And I think an important lesson to take going forward from all this is that we must recognize that pandemics are going to happen. These are one of the certainties of life. Pandemics are going to keep happening and there are going to be pandemics down the road, and we must recognize that pandemics are not only cause acute events, but they could in some instances lead to long-term serious manifestations, which can have enormous consequences not only on health outcomes, but potentially on the economy and societal well-being, given the extent of infections we are witnessing.

All this means, going forward, is that we must think about how to learn from this pandemic and be prepared for the next one. One key step is to evolve our data systems—our data systems need to be able to capture all this information needed to help us assess the toll of post-acute and long-term effects of emerging infectious diseases and build on our collective knowledge. Our medical and health systems need to be able to address the ramifications of mass casualties like we witnessed. And our science needs to be able to anticipate all this and deal with it more proactively. I think that all those are all lessons that we need to learn now, so we don’t really keep repeating those mistakes.

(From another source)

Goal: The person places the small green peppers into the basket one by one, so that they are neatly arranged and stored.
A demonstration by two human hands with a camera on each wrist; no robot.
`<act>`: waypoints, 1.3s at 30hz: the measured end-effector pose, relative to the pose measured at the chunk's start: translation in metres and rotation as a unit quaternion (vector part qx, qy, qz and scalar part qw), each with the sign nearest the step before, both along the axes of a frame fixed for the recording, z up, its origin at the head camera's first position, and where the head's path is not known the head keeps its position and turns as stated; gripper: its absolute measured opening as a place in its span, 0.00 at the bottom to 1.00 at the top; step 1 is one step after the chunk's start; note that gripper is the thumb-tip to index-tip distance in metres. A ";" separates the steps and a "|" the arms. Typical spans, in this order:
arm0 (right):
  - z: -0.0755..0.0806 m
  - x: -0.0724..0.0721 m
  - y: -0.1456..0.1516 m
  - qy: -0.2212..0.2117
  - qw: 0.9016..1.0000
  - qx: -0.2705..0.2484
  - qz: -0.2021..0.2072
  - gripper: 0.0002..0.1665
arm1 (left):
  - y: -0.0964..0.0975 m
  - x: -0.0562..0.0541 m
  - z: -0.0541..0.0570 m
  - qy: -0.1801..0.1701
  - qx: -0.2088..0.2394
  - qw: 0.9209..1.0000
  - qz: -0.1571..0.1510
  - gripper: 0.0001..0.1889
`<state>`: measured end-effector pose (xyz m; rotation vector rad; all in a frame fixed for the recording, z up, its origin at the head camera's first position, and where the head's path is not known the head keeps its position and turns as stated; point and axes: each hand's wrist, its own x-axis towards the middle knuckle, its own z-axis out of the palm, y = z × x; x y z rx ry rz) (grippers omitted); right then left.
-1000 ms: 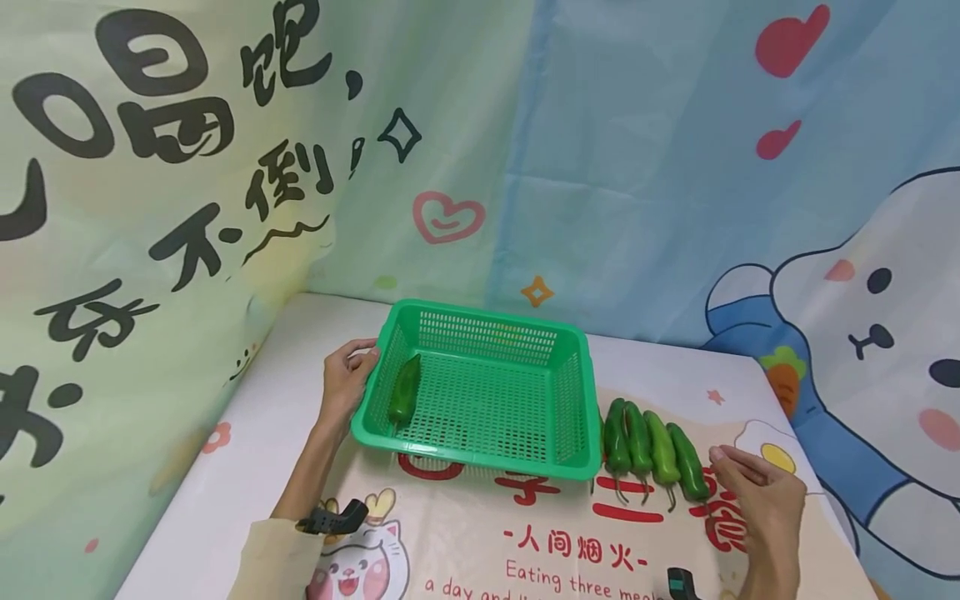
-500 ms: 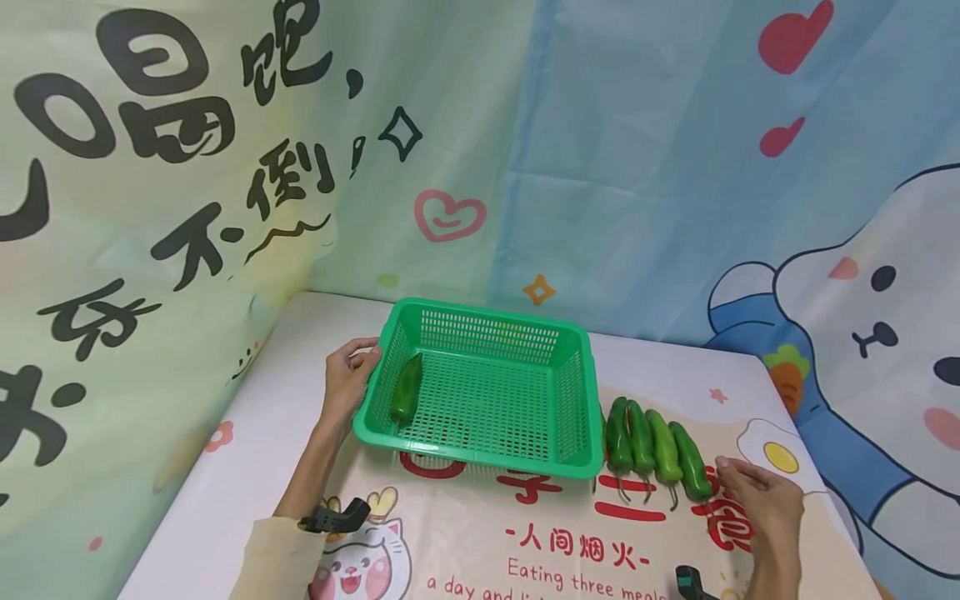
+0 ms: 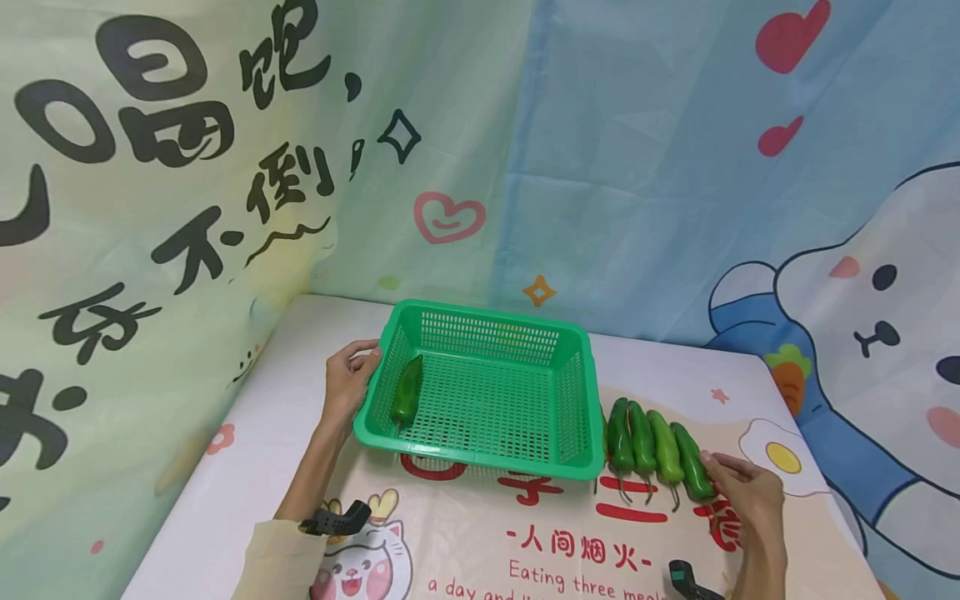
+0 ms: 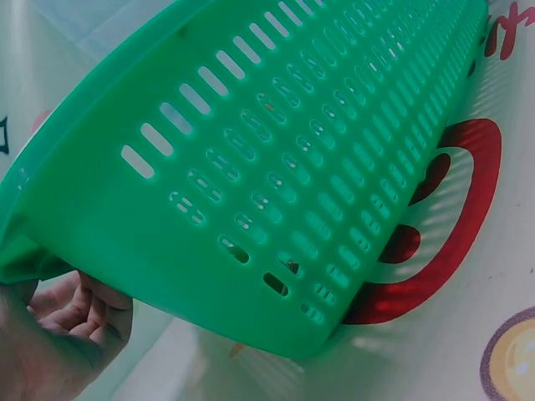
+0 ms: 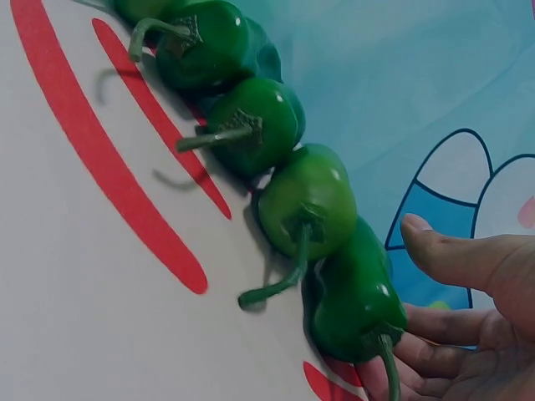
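My left hand (image 3: 348, 385) grips the left rim of a green plastic basket (image 3: 480, 461), its fingers curled under the edge in the left wrist view. Inside the basket, near its left wall, lies one green pepper (image 3: 407, 392). To the right several green peppers lie side by side in a row, stems toward me. At the outer side of the rightmost pepper (image 3: 693, 467) is my right hand (image 3: 752, 492). Its fingers (image 5: 435, 359) lie against or just behind that pepper's side in the right wrist view, partly hidden by it, with the thumb held apart above. A lighter green pepper (image 5: 308, 196) is its neighbour.
The basket and peppers stand on a white table (image 3: 240, 467) with a printed mat (image 3: 480, 542). Printed cloth backdrops rise along its left and back sides. The row's leftmost pepper is mostly hidden behind the basket's right wall.
My right hand has moved left, from just beside the row to the rightmost pepper. My left hand, the basket and the peppers stay where they were.
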<state>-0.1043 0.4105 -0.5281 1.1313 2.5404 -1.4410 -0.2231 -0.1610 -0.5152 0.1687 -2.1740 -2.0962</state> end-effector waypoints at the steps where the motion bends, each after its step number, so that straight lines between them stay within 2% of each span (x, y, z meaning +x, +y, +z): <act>1: 0.000 -0.001 -0.002 -0.001 1.000 0.009 0.003 0.44 | 0.000 0.000 0.000 -0.001 0.000 1.000 0.000 0.18; 7: -0.003 -0.003 -0.013 -0.002 0.999 0.047 0.016 0.42 | 0.000 -0.001 -0.001 -0.001 0.002 1.000 0.000 0.18; 16: -0.006 -0.004 -0.018 0.012 0.999 0.052 0.009 0.40 | 0.001 -0.001 0.000 -0.002 0.003 1.000 0.001 0.18; 30: -0.003 -0.008 -0.025 0.008 0.992 0.118 0.051 0.32 | 0.001 -0.001 0.002 -0.004 0.000 1.000 -0.003 0.18; 36: -0.004 -0.009 -0.024 0.004 0.991 0.116 0.068 0.31 | 0.001 -0.001 0.001 -0.004 0.001 1.000 0.000 0.18; 39: -0.003 -0.008 -0.021 -0.004 0.992 0.098 0.074 0.33 | 0.000 -0.001 0.001 -0.005 -0.003 1.000 0.001 0.18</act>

But I think we have also to be honest with ourselves that none of this was… I don’t think collectively here in the United States or anywhere in the world that we had that sort of front and center on our minds when the pandemic hit.

BM: Has anybody ever compared the post-viral syndromes between SARS-CoV-1 and SARS-CoV-2?

ZA: No, not to my knowledge. I think that this is really to your point, Benjamin, is that we haven’t really invested in or thought sufficiently about the post-viral condition to fully characterize different viruses and their long-term consequences, nor do comparative analyses to try to understand similarities and differences in the long-term adverse health consequences of different viruses—the disease processes at play.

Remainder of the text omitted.